- **ACTIVITY**:
The answer must consist of every line from the data that holds the string "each".

- **GIVEN INFORMATION**:
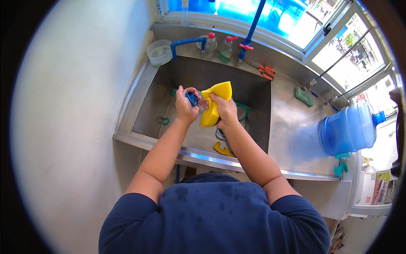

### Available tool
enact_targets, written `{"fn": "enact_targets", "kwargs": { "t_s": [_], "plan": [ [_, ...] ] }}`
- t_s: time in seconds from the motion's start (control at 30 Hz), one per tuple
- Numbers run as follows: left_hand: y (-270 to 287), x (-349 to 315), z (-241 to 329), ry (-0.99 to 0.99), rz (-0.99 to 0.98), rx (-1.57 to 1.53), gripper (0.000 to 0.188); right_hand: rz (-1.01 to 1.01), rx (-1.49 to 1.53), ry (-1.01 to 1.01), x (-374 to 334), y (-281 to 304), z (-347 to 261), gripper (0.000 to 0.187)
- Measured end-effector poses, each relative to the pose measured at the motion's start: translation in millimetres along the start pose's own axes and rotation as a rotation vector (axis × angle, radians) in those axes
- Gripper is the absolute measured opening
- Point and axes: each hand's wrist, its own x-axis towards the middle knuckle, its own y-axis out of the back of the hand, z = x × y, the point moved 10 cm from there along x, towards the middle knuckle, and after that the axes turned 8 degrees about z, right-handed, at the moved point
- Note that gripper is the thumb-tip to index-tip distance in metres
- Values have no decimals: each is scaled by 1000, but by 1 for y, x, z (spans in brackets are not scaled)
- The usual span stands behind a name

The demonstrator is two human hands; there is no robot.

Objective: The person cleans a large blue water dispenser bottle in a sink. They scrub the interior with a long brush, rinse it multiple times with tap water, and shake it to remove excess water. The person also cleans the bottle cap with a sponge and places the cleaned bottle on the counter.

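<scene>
Above the sink (139,120), my left hand (184,108) is closed around a small shiny blue piece (191,99). A clear, rounded part (201,102) shows beside that blue piece, next to the sponge; I cannot tell whether the two are one thing. My right hand (226,109) grips a large yellow sponge (223,89), folded and pressed toward the clear part. Inside the sink, beneath my hands, lie a yellow hooked tool (223,150) and green rings (163,121). A green hose-like loop (242,111) is partly hidden by my right hand.
Along the back ledge stand a clear tub (160,52), a blue pipe spout (188,41) and two red-topped bottles (209,46). Orange-handled scissors (266,72) lie to their right. On the right counter are a green scrubbing block (303,97) and a large blue water jug (349,129) on its side.
</scene>
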Motion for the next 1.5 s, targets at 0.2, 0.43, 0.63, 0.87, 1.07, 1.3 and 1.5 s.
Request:
{"fn": "enact_targets", "kwargs": {
  "t_s": [0.2,0.43,0.63,0.87,1.07,1.3,1.5],
  "plan": [
    [-23,-1,-13,49,-216,-137,27,-54,-404,768,-28,-17,-48,38],
    [12,10,-28,151,-46,-245,35,-132,-580,888,-33,-34,-50,48],
    [0,3,-13,131,-106,-218,59,-276,-1031,1434,-76,-63,-30,41],
    [-5,-8,-4,-14,-109,-219,61,-381,-861,1263,-44,-72,-26,20],
    [21,6,-18,173,-35,-306,64,19,-801,1200,-35,-60,-33,22],
    [21,7,-24,285,-61,-352,74,-338,-1080,1193,-32,-102,-17,39],
    [3,8,-12,239,-589,-375,72,-267,-1075,1231,-38,-127,-3,47]
  ]
}}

- **TASK OUTPUT**:
- Measured end-effector poses, each relative to the pose measured at the motion's start: translation in millimetres along the start pose's own axes and rotation as a rotation vector (axis × angle, radians) in those axes
- Point and axes: each hand's wrist, its own x-axis towards the middle knuckle, its own y-axis out of the back of the hand, z = x × y, the point moved 10 cm from there along x, towards the middle knuckle, and after that the axes turned 8 degrees about z, right-handed, at the moved point
- Values have no decimals: each is scaled by 1000, but by 1 for y, x, z (spans in brackets are not scaled)

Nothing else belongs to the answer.